For this listing, the lines between the one holding "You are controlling" and the one holding "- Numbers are", inclusive, must be set down exactly.

*** Begin section ***

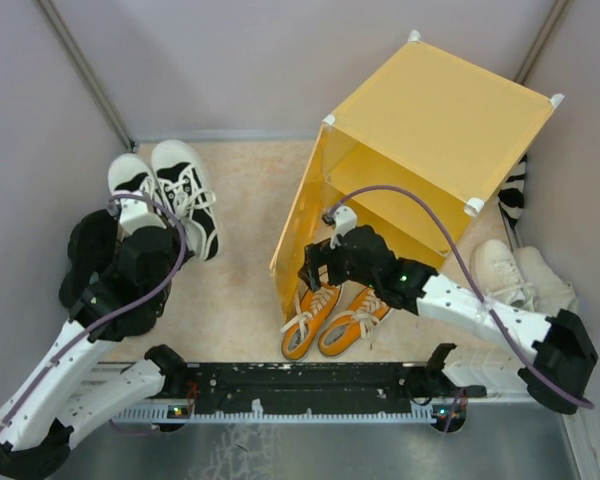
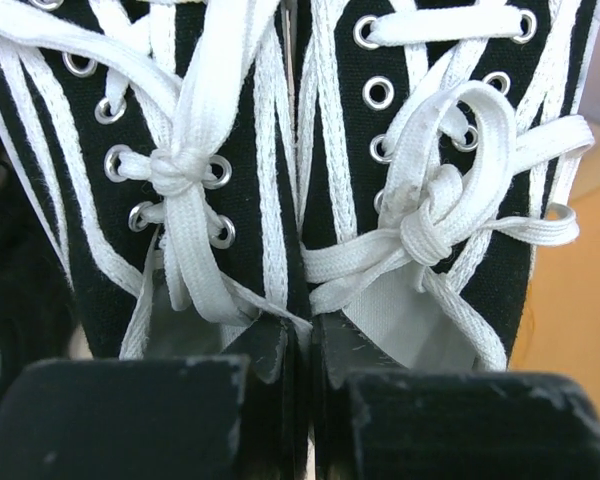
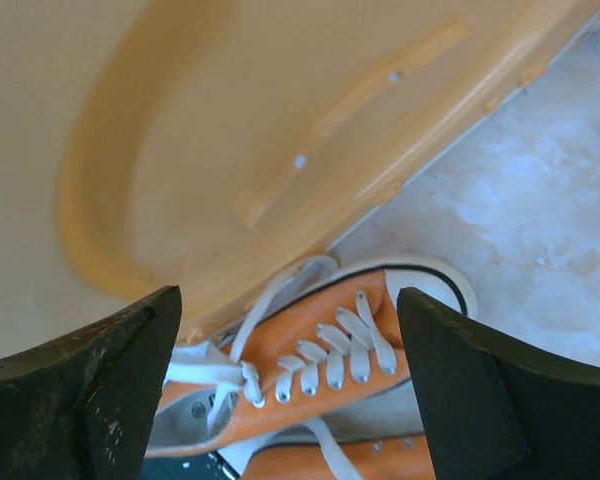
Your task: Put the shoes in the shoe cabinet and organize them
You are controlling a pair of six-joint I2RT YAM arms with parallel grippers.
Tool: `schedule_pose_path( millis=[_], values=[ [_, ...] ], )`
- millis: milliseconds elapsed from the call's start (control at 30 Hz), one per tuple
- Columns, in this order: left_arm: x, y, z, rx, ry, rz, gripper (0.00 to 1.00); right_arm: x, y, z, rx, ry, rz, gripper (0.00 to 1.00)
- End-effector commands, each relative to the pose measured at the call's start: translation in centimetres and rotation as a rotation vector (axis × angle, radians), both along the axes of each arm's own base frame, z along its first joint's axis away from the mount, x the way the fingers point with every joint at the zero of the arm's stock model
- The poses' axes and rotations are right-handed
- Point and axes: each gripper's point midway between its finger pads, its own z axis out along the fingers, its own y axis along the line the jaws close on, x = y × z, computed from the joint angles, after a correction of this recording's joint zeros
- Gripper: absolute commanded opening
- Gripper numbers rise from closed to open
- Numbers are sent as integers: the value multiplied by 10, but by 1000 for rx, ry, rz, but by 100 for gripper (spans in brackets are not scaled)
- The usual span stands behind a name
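Plainly, the left jaws are almost closed, pinching the two touching inner collars of the black-and-white sneakers (image 2: 230,150), whose laced tongues run on ahead of the tips. The right jaws gape wide and hold nothing. The orange sneakers (image 3: 320,350) lie on the desk (image 3: 540,200) below and between them, just beside the open door (image 3: 230,130) of the shoe cabinet (image 1: 440,120), which fills the view ahead.

Bright, even, soft light, faint shadows; black-and-white sneakers (image 2: 240,230) sharp close up, shoe cabinet door (image 3: 230,130) and right claw (image 3: 290,310) slightly blurred.
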Motion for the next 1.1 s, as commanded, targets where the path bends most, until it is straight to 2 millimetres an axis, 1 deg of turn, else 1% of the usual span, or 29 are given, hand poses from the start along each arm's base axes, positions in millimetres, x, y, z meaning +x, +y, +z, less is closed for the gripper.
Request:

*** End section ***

* YOUR SOLUTION
You are controlling a pair of six-joint I2RT YAM arms with parallel grippers.
Tool: `schedule_pose_path( millis=[_], values=[ [_, ...] ], )`
- millis: milliseconds elapsed from the call's start (control at 30 Hz), one per tuple
- Columns, in this order: left_arm: x, y, z, rx, ry, rz, gripper (0.00 to 1.00); right_arm: x, y, z, rx, ry, rz, gripper (0.00 to 1.00)
- End-effector commands, each relative to the pose measured at the call's start: translation in centimetres and rotation as a rotation vector (axis × angle, radians), both along the axes of each arm's own base frame, z along its first joint's axis away from the mount, x the way the fingers point with every joint at the zero of the arm's stock model
- The poses' axes and rotations are right-handed
- Point and axes: each gripper's point midway between its finger pads, its own z axis out along the fingers, its own y axis along the line the jaws close on, x = y × z, computed from the joint angles, after a correction of this recording's joint zeros
- Gripper: absolute commanded opening
- Gripper numbers rise from closed to open
- Numbers are sent as integers: the value multiplied by 10, but by 1000 for rx, ry, rz, but by 100 for gripper (spans in brackets are not scaled)

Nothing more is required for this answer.